NATO StratCom COE Uncovers Russia’s Multi-Layered Propaganda System
The NATO Strategic Communications Center of Excellence (NATO StratCom COE) has released a new study that reveals the fragmented but flexible system of Kremlin propaganda built around official media, television, and a network of pro-Russian Telegram channels.
The Gaze reports on it, referring to the research of the NATO StratCom COE.
The study is based on an analysis of more than 3.6 million Telegram posts, 69,000 official publications, and more than 500 hours of Russian television broadcasts.
The analysis showed that these three components form a collage-like structure rather than a linear one, where each element has its own dynamics, audience, style, and level of controllability. Telegram provides flexibility and responsiveness; official agencies - institutional legitimacy and television - an emotional dimension that shapes public sentiment through historical myths and symbolic images.
“Similar to collages in art, it is an assemblage of different parts that might make sense on their own, but when put together they create a completely new whole,” the study says.
Telegram channels demonstrate considerable autonomy, capable of both disseminating official messages and forming their own variations on Kremlin narratives.
For example, the Russian Ministry of Defense's campaigns on “patriotic education” received limited support on Telegram due to their excessive propaganda, while other topics, such as the destruction of Western armored vehicles, were actively picked up by channels that gave them a more “dynamic” form. In such cases, Telegram does not simply reproduce but amplifies official communication.
Particular attention is paid to the phenomenon of “amplifiers” — Telegram accounts that massively distribute content from state media, even though their own audience may be insignificant.
Such accounts create the impression of widespread support for official messages, increasing their visibility on the network. They often operate on other platforms — YouTube, Facebook, Instagram — without falling under sanctions, thereby expanding the reach of Kremlin messages.
Another key finding concerns the official communications of Russian agencies: the level of attention to the war in Ukraine on official resources (in particular, the Ministry of Defense and the Ministry of Foreign Affairs of the Russian Federation) remains surprisingly low — no more than 20% of content. Most of the messages concern “ordinary matters” — training exercises, conferences, or bilateral relations. Thus, the emphasis on covering the war has been delegated to Telegram, while official channels maintain a formal tone and distance themselves from excessive propaganda.

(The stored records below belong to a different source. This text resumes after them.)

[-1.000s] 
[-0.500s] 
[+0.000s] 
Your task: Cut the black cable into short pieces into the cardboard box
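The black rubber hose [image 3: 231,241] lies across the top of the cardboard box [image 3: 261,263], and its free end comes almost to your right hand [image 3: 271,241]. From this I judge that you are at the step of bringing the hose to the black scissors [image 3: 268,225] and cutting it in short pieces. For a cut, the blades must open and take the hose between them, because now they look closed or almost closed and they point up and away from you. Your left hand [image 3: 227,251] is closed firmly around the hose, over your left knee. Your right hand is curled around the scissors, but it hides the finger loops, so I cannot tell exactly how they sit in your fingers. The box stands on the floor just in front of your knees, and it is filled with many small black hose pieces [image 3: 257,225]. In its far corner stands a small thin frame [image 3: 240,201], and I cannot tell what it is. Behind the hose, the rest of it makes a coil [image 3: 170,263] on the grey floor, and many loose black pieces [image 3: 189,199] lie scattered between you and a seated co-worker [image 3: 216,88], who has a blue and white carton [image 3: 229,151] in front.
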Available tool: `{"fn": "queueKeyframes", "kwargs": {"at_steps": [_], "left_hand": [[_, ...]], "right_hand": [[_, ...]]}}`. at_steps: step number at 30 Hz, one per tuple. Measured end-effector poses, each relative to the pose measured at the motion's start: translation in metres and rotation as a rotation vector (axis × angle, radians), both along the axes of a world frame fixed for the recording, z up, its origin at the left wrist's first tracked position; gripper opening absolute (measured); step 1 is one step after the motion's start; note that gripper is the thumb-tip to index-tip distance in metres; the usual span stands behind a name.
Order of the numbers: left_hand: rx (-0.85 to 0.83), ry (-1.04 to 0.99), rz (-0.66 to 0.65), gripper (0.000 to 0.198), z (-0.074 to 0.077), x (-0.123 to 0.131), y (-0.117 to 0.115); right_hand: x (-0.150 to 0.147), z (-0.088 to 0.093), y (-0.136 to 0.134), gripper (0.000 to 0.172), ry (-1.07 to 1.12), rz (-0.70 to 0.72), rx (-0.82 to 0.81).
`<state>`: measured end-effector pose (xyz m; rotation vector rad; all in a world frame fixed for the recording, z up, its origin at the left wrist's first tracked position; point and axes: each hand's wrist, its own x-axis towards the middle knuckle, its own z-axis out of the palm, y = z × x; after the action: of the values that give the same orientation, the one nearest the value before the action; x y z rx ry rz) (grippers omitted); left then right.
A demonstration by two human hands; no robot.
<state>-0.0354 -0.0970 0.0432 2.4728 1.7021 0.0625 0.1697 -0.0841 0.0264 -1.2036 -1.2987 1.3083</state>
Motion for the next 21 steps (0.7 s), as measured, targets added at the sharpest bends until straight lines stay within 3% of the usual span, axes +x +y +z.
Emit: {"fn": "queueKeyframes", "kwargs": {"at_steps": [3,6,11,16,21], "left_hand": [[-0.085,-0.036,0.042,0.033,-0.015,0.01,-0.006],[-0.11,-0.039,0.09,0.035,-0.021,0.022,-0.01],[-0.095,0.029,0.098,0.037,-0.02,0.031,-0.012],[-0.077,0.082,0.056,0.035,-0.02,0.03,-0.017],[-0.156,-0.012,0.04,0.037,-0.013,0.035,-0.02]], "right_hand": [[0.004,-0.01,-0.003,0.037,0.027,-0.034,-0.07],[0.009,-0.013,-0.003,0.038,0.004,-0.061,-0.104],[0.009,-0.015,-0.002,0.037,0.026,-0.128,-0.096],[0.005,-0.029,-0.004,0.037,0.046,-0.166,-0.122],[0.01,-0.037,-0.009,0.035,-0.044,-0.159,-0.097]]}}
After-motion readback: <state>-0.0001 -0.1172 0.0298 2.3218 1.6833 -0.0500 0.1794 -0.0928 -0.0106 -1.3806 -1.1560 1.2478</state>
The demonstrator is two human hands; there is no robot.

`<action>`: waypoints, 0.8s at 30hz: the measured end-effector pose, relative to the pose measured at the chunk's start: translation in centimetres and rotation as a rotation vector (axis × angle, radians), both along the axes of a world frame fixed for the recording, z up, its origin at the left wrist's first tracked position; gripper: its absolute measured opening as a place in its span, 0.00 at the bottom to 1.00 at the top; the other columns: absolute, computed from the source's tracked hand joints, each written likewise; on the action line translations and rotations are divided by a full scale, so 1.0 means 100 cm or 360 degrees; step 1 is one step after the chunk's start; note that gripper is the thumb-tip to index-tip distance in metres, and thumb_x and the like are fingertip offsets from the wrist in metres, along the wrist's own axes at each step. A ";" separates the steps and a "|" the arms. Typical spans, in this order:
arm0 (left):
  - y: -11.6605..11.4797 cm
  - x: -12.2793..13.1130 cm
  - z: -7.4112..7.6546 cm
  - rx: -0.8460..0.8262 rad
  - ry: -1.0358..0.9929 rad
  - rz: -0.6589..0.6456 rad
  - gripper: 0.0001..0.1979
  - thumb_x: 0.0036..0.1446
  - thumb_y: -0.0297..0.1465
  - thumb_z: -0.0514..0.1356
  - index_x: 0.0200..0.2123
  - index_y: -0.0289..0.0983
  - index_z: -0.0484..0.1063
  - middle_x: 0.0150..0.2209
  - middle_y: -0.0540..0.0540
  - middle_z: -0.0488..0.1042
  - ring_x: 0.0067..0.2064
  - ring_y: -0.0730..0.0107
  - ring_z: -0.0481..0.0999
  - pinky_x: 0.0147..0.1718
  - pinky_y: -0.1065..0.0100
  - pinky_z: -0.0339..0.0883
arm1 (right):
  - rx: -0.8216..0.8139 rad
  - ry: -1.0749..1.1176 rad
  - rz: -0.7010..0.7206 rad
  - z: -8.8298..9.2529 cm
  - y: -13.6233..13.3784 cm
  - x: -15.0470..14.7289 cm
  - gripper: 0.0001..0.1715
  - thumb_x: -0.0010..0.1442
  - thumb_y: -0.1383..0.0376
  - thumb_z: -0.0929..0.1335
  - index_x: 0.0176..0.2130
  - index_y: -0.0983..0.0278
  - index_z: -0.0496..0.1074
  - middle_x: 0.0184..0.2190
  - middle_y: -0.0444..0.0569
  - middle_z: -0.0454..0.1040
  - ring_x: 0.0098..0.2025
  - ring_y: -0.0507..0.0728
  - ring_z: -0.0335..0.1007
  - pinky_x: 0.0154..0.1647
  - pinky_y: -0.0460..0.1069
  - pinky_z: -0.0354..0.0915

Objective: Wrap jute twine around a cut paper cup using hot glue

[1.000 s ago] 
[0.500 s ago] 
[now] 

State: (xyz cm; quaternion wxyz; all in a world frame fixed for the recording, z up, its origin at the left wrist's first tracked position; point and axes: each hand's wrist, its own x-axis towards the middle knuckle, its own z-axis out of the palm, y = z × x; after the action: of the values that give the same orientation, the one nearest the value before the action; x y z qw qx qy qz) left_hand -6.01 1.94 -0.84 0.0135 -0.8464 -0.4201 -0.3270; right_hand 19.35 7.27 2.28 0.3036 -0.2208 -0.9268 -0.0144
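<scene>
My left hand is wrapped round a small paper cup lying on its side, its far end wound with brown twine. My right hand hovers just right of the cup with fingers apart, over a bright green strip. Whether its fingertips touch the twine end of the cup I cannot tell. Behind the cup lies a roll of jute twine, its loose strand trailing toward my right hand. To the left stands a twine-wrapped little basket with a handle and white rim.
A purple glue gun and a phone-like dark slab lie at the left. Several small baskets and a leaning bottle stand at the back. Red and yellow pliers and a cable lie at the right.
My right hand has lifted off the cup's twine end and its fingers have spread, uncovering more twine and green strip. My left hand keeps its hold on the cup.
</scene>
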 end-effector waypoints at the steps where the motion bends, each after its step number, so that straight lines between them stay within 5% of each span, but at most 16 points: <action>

Weekend television programs, as research shows, play a special role in shaping the emotional narrative. These programs are not always synchronized with official campaigns, avoid overly “technical” topics, and instead focus on emotional stories that support the image of “the greatness of Russia.”
In addition, according to a research by the Centre for Democracy and Rule of Law, Russian disinformation remains resilient even under formal restrictions and continues to influence the local information space in other countries.
In December 2024, Telegram began restricting access to Russian propaganda channels in the EU, but within a few months, much of their content became available again through workarounds. In Poland, as in other EU countries, such materials are distributed through mirror channels, forwarding in closed chats, and the use of local intermediaries.
As The Gaze informed earlier, Russia is dramatically increasing its budget for propaganda despite scaling back military expenditures, underscoring the Kremlin’s growing dependence on information warfare to compensate for its failures on the battlefield.